▶ ACTIVITY
In the copy, every line of the material that follows must appear exactly, and no pictures should.
BEGIN STORED DATA
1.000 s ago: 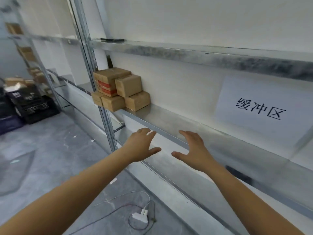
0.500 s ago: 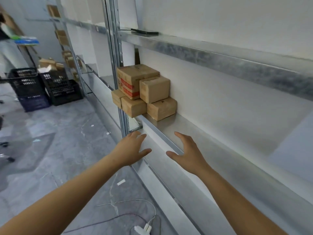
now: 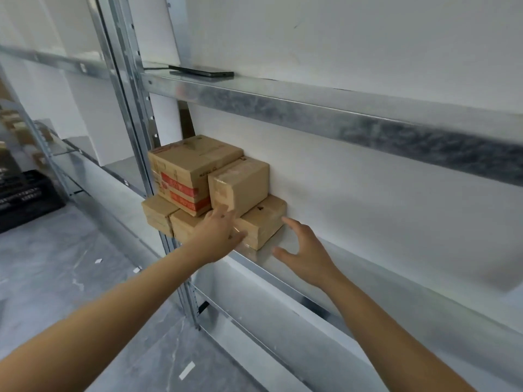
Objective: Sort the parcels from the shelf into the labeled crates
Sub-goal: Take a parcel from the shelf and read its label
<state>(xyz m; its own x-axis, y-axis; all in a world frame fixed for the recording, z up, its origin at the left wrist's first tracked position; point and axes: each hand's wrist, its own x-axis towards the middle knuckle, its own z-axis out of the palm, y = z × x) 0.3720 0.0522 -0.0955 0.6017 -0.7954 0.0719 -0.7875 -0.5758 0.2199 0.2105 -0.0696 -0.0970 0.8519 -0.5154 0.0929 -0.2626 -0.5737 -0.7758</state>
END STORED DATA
▶ ANSWER BOX
1.000 s ago: 
0.500 s ago: 
now: 
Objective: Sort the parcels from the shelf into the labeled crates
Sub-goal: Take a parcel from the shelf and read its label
<state>(xyz m; its own x-axis, y-axis; all in a world frame fixed for the recording, z up, its origin at the left wrist's first tracked position; point and axes: each hand's wrist, its own x-axis towards the middle knuckle, its own z-axis out of the palm, y = z × x) 0.3720 0.0522 -0.0955 0.6017 -0.7954 0.0719 -0.7875 -0.5758 0.2199 0.2105 -0.0696 -0.0970 0.8519 -0.5154 0.0929 -0.2626 -0.5737 -0.7758</state>

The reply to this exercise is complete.